Bibelkommentar zu Hebräerbrief 13, 12 – 14

Seit jeher wandert die Menschheit. Sogar eine ganze Epoche wurde danach benannt, als während der Völkerwanderung im Frühmittelalter die Stämme durch Europa zogen.

Auch die Bibel erzählt von Wanderungen: Schon Adam und Eva suchen eine neue Heimat nach der Vertreibung aus dem Paradies. Abraham, Urvater der monotheistischen Religionen Judentum, Christentum und Islam, wanderte von Palästina nach Ägypten. Von dort wanderte das Volk der Juden 40 Jahre durch die Wüste und auch Jesus Christus galt als jüdischer Wanderprediger.

Marco Uschmann
ist evangelischer Theologe, Pfarrer und unter anderem auch Chefredakteur der evangelischen Zeitung SAAT

Wandern als religiöses Motiv

Die weiteste Interpretation des Wanderns als religiöses Motiv aber findet sich im Hebräerbrief: Hier gelten die Christen als wanderndes Gottesvolk, auf der Suche nach der „göttlichen“ oder „zukünftigen Stadt“, in der die Menschen zur Ruhe kommen werden.
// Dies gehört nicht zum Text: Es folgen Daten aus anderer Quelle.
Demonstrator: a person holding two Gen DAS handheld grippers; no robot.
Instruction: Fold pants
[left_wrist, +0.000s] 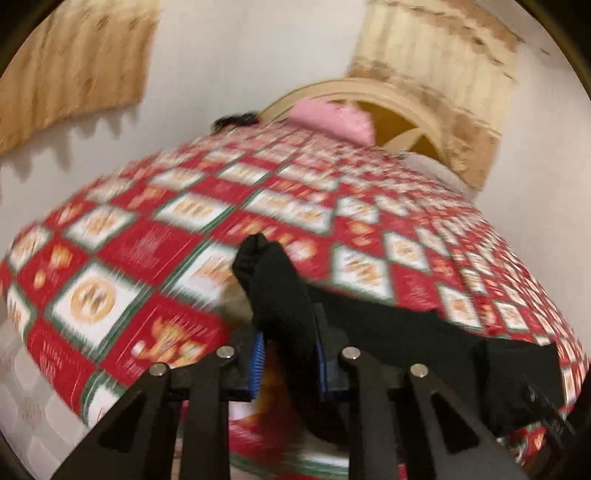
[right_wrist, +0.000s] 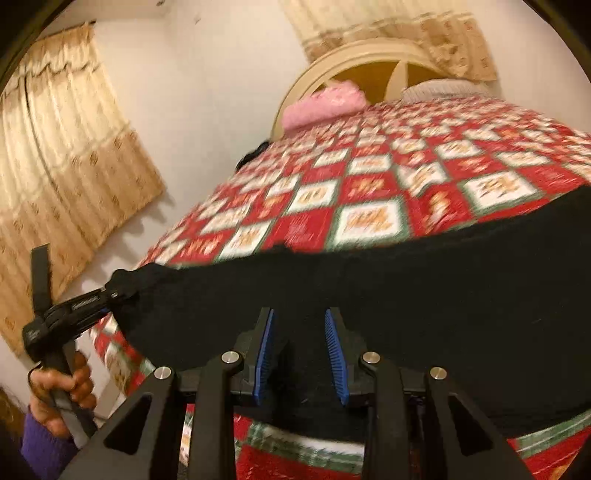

Dort finden sie ihre Heimat. Ursprünglich sind ja die Juden in der Bibel das „wandernde Gottesvolk“. Das Volk Israel erfährt sich als von Gott erwählt auf dem Weg zum verheißenen Ziel, dem „gelobten Land“, wie Martin Luther es übersetzt.

Erfüllte Zeit
Sonntag, 6.4.2014, 7.05 Uhr, Ö1

Auch heute wandern Menschen, sie verlassen ihre Heimat und suchen eine neue. Ich selbst bin inzwischen vor rund 20 Jahren ausgewandert, wie es so schön heißt - 1000 Kilometer weit von Norddeutschland nach Österreich. Ich habe mir damals bessere Arbeitsbedingungen in Österreich versprochen, für mich und meine Familie eine bessere Zukunft gesehen. Es war nicht einfach, von Norddeutschland nach Tirol, mit zwei Kindern dabei, fünf und zehn Jahre alt. Anderes Klima, andere Menschen, andere Sprache. Wir wurden sehr freundlich aufgenommen, und inzwischen haben wir alle eine neue Heimat in Österreich gefunden.

Heimat ist ein Lebenskonzept

Aber auch dieses Land bietet, wenn es nach dem Hebräerbrief geht, „keine bleibende Stadt“. Das „wandernde Gottesvolk“ in diesem Brief, in elegantem Griechisch um die erste Jahrhundertwende geschrieben, findet erst in der „zukünftigen, der göttlichen Stadt“ Heimat.

Das klingt ein bisschen nach Vertröstung - ist es aber nicht. Denn die Wanderung findet ja hier und jetzt statt. Dazu muss man sich nicht unbedingt aufmachen und 1000 Kilometer entfernt eine neue Heimat suchen. Heimat bedeutet ja viel mehr als ein Dach über dem Kopf: Heimat bedeutet Freunde, Familie, ein Lebenskonzept.

Ziel der Wanderung

Das wandernde Gottesvolk im Hebräerbrief bekommt dabei Orientierung durch den Glauben an Jesus Christus. Das ist heute nicht anders. Denn Heimat richten sich die Menschen ja ein in der Gegenwart, wenn es denn gelingt. Und dazu gehört es auch, hin und wieder den Ort zu wechseln und sich auf die Wanderschaft zu begeben. Den Ort wechseln kann aber auch bedeuten, eine neue Partnerschaft einzugehen, eine andere Arbeit zu finden, kurz: etwas Neues beginnen im Leben.

Eine neue Heimat zu suchen - und zu finden. Dabei ist es gut, einen Wegweiser zu haben. Die Bibel schlägt Jesus Christus bei dieser Wanderung und Suche vor. Dadurch rückt die andere und zukünftige Stadt des Hebräerbriefes ein gutes Stück näher. Denn im Reich Gottes, wie die Bibel es nennt, findet sich ja das Ziel der Wanderung. Und die beginnt immer mit dem ersten Schritt.